▶ [Requirement]: For this exercise, restate the data below with no change at all.

▶ [Supplied material]:
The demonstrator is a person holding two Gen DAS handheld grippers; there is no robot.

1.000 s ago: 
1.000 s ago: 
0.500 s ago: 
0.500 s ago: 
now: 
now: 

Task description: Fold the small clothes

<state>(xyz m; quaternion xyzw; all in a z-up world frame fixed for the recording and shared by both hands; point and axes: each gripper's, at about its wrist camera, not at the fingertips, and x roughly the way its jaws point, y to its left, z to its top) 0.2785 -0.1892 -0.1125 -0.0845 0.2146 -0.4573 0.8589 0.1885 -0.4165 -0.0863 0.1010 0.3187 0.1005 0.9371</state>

▶ [Output below]:
The demonstrator is a person holding two Gen DAS handheld grippers; there is no robot.

1.000 s ago: 
1.000 s ago: 
0.500 s ago: 
0.500 s ago: 
now: 
now: 

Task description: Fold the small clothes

<state>(xyz m; quaternion xyzw; all in a z-up world frame fixed for the recording and shared by both hands; point and axes: each gripper's, at about its wrist camera, not at the fingertips, and x roughly the way its jaws point, y to its left, z to its top) 0.2785 -0.1892 -0.1125 -0.0845 0.2146 -0.4573 0.8589 0.1885 -0.4165 -0.0863 0.1010 0.3187 0.1005 0.9371</state>

The reply is now complete.